Yiwu’s southeastern area is erecting new communities and people are flocking there to buy houses. I asked a young man who bought two apartments in just one hour if he is afraid of house prices plummeting due to Trump’s suppression of China. He replied, “Do you mean the US president who messes up every day? Ignore him.”
This answer makes me think. “China” has become a daily term for Trump, but his real impact on the lives of 1.4 billion Chinese people is not as much as the media expects. The Chinese, especially the younger generation, are capable and wise enough to cope with challenges posed by Trump.
From this perspective, Trump is merely a paper tiger. At the current stage, China’s development is facing multiple challenges, mainly from its own transition and structural adjustment. Trump messing up China-US relations has produced limited impact on China. In some cases it is even helping China.
He launched the trade war against China, yet China’s trade volume and trade surplus with the US did not decline. China has accelerated its financial opening process. He suppresses Chinese students and Chinese scientists in the US, prompting many of them to return to China. He mobilized the whole of the US to crack down on Huawei, but in the end Huawei became more well-known. He dispels Chinese companies and China’s overseas investment, effectively dissuading wealthy Chinese people to transfer their assets to the US. He announced sanctions against Hong Kong, which taught Hong Kong’s elite a lesson – give up illusions on the US.

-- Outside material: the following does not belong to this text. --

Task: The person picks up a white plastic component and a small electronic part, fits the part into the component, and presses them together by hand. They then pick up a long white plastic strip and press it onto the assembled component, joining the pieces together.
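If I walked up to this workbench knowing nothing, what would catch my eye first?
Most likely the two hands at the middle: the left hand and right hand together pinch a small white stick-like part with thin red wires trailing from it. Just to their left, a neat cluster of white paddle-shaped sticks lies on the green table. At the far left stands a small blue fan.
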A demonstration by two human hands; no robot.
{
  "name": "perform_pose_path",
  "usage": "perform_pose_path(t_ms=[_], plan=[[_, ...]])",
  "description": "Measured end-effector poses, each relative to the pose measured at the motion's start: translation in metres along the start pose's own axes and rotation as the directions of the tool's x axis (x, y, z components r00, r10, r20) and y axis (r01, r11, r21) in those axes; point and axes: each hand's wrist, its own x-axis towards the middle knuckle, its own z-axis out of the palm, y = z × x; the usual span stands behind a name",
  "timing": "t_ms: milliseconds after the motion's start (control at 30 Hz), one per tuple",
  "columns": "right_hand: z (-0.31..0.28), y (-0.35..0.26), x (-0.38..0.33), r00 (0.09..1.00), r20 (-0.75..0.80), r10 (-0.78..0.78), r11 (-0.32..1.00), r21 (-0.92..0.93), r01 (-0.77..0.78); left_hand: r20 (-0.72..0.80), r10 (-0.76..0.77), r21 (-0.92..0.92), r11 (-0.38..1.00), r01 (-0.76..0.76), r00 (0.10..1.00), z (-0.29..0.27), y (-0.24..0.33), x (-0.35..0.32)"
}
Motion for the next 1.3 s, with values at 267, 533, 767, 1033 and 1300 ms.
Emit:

From the Trump administration’s National Security Strategy and the National Defense Strategy to the United States Strategic Approach to the People’s Republic of China released by the White House on May 20, it seems as the US is increasingly hostile toward China, it’s obvious to people with a clear mind that the US is at its wit’s end. The US can neither contain China’s rise nor boost its own national interest by exploiting a China-US rivalry.
Trump has made almost no accomplishment on international issue in the past three years. The US withdrawal from the Iran nuclear deal led US-Iran relations to hit rock bottom. Mutual trust has been completely lost in US-North Korea relations. And it’s still a distant dream to pull US troops out from Syria or Afghanistan, and realize reconciliation with either of them. Even the G7 alliance that the US heavily depends on has been collapsing. In other words, Trump is dissatisfied with the house of globalization. He dismantled several beams of the house, but it’s unclear whether he intends to build a new house or if he simply wants to demolish the old one.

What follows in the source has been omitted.